Outre-mer

Guadeloupe : la grève continue

Manifestation de la crise structurelle dans les Antilles

Témoignages.re / 4 février 2009

Dans son édition d’hier, "l’Express.fr" fait le point sur l’évolution de la situation en Guadeloupe, au bout de deux semaines de grève générale. La nouvelle de la journée, c’est l’annonce des gérants de station-service de quitter le mouvement car leurs revendications catégorielles sont satisfaites. À cette exception, le mouvement se poursuit par la grève générale qui pourrait s’étendre en Martinique. Cette annonce intervient au moment où sont publiés les chiffres du chômage. En Guadeloupe, le taux de chômage est officiellement de 22,7%.

« Nous allons réapprovisionner les stations mardi, et rouvrir au public mercredi », a annoncé sur RFO Patrick Collet, le président du syndicat professionnel des gérants de station-service de Guadeloupe. « Notre revendication est catégorielle, nous avons obtenu ce que nous voulions, donc nous arrêtons le mouvement », a ajouté M. Collet.

La fin de conflit fait suite aux propositions émises lundi par le secrétaire d’Etat à l’Outre-mer, Yves Jégo, à l’adresse du syndicat, qui réclamait le gel de toute nouvelle implantation de stations-service dans l’île.

« Le ministre a proposé un maximum de 118 stations - il y en a 115 aujourd’hui, plus trois en construction, un moratoire de trois ans pour faire un état des lieux de la profession et mettre en place un système législatif avec des critères socio-économiques pour l’implantation de nouvelles stations », a ajouté le président du syndicat professionnel sur RFO.

De son côté, le collectif de 47 organisations qui est à l’origine de la grève générale a annoncé la poursuite du mouvement, qui est entré hier mardi dans sa troisième semaine.

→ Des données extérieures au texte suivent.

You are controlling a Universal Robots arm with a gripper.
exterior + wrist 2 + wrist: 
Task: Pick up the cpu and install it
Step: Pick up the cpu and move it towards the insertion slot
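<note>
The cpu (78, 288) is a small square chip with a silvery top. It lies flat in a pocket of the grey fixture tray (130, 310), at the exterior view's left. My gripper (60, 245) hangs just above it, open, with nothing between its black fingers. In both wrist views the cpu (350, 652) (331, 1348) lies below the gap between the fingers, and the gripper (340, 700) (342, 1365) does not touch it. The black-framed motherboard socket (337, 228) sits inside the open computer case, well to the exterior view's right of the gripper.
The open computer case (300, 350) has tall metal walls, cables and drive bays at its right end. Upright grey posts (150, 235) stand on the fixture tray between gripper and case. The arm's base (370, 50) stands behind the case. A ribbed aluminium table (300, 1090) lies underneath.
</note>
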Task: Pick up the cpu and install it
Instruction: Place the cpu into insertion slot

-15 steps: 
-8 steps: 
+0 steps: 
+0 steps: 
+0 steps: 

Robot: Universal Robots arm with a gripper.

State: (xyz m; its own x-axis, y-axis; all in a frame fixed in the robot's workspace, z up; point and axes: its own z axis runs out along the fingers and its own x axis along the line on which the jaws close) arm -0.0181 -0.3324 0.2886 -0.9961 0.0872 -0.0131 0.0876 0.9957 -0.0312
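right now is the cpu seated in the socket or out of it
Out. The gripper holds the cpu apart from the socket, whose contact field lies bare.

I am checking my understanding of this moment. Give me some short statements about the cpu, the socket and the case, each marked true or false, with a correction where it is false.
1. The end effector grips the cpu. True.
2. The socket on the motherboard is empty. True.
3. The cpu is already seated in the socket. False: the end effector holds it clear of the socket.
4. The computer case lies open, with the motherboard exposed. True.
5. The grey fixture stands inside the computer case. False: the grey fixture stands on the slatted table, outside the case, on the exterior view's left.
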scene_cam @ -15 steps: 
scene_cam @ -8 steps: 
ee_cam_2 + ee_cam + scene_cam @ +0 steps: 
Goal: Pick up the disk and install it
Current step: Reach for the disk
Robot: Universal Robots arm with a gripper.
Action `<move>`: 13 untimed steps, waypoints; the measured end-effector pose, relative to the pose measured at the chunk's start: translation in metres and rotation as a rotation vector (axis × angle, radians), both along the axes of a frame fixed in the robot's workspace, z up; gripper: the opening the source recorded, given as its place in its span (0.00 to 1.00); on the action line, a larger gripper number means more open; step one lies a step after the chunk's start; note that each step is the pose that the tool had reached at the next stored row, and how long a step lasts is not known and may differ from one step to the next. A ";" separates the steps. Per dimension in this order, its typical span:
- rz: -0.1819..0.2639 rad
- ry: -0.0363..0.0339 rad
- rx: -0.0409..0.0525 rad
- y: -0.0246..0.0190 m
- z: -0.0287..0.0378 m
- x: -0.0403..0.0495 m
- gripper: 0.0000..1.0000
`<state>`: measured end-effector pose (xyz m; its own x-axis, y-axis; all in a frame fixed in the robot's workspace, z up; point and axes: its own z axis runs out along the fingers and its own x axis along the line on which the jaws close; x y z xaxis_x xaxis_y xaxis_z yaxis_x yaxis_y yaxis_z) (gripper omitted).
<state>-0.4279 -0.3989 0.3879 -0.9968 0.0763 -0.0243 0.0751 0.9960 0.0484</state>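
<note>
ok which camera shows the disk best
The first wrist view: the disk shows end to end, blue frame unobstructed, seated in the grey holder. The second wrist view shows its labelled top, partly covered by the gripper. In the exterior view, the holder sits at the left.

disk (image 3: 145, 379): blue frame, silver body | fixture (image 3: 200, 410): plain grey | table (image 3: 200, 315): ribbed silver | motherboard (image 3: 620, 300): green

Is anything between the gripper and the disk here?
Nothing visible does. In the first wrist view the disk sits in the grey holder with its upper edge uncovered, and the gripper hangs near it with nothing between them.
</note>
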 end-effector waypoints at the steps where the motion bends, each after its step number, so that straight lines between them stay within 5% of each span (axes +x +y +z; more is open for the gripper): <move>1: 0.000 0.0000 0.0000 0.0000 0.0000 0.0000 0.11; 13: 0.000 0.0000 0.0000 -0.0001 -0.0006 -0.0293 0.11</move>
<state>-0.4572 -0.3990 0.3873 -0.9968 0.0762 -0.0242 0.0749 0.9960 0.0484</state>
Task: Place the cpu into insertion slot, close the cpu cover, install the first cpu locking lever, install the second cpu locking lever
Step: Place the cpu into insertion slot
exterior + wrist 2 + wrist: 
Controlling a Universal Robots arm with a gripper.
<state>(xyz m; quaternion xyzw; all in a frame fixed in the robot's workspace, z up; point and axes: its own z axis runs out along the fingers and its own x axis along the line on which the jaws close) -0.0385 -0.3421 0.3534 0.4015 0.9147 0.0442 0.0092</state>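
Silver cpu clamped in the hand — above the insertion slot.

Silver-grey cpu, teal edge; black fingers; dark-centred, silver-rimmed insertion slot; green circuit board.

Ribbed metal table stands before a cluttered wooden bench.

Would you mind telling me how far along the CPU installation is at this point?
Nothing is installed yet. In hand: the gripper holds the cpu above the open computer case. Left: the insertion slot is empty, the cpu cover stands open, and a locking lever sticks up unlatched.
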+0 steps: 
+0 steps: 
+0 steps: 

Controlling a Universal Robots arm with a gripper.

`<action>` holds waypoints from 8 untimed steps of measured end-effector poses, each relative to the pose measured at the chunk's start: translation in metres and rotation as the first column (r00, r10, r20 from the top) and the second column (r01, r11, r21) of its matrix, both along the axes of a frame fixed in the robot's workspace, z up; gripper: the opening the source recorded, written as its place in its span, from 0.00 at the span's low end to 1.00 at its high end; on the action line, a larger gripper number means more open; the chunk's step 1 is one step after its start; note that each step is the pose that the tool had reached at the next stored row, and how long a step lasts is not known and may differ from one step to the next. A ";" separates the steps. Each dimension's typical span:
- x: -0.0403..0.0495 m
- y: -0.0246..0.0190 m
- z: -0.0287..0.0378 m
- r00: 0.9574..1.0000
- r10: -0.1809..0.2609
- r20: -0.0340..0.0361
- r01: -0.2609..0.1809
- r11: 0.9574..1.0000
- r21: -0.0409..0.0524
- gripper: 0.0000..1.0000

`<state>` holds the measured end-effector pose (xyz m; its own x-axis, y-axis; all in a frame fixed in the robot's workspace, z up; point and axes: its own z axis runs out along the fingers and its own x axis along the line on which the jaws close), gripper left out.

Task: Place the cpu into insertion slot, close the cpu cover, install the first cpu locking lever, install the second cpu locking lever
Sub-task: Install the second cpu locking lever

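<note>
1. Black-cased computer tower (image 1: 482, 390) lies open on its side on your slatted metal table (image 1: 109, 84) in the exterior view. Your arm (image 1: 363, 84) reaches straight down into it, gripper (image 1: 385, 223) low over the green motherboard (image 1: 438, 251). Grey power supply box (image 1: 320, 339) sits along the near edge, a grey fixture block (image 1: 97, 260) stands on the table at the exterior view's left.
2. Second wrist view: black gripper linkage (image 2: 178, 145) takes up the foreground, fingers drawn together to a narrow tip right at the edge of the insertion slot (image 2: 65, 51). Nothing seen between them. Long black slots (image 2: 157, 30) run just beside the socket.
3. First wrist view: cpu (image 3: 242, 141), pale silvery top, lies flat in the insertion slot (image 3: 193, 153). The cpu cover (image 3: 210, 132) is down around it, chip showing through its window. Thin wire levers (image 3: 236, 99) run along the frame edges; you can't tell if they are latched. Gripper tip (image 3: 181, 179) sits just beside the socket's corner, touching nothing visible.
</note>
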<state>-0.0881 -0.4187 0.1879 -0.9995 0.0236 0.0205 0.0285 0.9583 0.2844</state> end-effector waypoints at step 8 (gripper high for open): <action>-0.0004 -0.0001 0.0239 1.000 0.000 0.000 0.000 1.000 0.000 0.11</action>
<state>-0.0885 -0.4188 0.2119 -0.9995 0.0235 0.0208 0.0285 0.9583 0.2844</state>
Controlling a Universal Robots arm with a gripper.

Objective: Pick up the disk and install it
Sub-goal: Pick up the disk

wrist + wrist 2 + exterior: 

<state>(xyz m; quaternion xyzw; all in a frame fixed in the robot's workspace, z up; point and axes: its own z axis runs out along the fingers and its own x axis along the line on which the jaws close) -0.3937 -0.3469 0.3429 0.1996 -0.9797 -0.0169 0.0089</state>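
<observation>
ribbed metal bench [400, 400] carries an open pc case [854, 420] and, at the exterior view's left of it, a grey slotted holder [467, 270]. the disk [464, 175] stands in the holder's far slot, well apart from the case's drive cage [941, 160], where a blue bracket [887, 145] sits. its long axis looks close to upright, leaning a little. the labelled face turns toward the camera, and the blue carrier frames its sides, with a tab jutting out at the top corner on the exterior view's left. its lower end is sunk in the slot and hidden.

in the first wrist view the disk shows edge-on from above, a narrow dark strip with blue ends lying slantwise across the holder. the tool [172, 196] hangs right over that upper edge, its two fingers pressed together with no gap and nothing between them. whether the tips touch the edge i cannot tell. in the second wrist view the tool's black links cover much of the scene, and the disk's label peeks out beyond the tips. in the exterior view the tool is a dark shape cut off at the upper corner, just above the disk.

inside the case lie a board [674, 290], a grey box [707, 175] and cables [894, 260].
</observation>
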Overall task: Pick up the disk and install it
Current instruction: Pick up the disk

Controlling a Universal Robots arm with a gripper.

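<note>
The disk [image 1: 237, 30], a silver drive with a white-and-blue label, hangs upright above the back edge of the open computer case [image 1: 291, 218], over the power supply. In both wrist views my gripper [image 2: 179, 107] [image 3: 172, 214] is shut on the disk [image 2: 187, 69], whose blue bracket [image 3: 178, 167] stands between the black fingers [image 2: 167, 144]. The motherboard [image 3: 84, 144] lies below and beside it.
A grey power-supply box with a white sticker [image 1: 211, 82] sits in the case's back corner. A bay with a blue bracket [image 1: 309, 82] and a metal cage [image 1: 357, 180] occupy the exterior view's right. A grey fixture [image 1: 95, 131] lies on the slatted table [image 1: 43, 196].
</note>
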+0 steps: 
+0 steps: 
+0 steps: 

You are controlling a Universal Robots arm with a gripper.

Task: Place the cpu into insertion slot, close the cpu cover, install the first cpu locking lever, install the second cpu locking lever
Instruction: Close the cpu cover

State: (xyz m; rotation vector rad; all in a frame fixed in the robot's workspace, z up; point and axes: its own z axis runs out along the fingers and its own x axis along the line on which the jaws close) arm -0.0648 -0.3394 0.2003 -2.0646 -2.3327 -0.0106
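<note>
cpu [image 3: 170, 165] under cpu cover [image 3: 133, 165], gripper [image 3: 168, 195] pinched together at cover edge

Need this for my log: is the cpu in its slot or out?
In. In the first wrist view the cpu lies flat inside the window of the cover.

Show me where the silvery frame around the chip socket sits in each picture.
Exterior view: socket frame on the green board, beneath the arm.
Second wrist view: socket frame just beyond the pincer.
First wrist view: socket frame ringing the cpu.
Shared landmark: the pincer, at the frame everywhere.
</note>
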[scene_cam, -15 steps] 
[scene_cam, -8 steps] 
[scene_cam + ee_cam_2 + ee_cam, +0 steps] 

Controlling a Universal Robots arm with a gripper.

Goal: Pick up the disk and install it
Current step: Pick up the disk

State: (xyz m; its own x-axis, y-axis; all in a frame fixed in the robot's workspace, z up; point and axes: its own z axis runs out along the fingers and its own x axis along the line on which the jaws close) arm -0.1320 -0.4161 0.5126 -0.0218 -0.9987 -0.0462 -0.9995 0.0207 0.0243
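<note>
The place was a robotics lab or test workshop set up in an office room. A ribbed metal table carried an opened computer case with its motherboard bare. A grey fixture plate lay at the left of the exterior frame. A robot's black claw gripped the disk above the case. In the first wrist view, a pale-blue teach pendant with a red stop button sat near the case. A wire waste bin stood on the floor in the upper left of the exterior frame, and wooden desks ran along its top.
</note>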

« Le sac est encore vide. Tant que nous n’aurons pas de réponses, nous resterons mobilisés », a assuré lundi devant la presse Elie Domota, porte-parole du collectif "Liyannaj kont pwofitasyon" (collectif contre l’exploitation outrancière).

Le collectif a 146 revendications, dont « le relèvement immédiat de 200 euros des bas salaires, des retraites et des minima sociaux », « la baisse significative de toutes les taxes et marges sur les produits de première nécessité et sur les transports », ou encore « le gel des loyers ».

Alors qu’il a déjà annoncé « le versement d’une prime de 200 euros pour soixante mille foyers à bas revenus à partir d’avril » ou encore « le gel des loyers », Yves Jégo a proposé lundi sur France Info d’appliquer en Guadeloupe le Revenu de Solidarité Active (RSA) dès 2009, au lieu de 2010.

En Martinique, plusieurs organisations syndicales appellent à leur tour à une grève générale à partir de jeudi. Le premier syndicat de l’île, la Confédération générale des travailleurs martiniquais, réclame notamment « 300 euros pour tous indexés sur l’inflation ».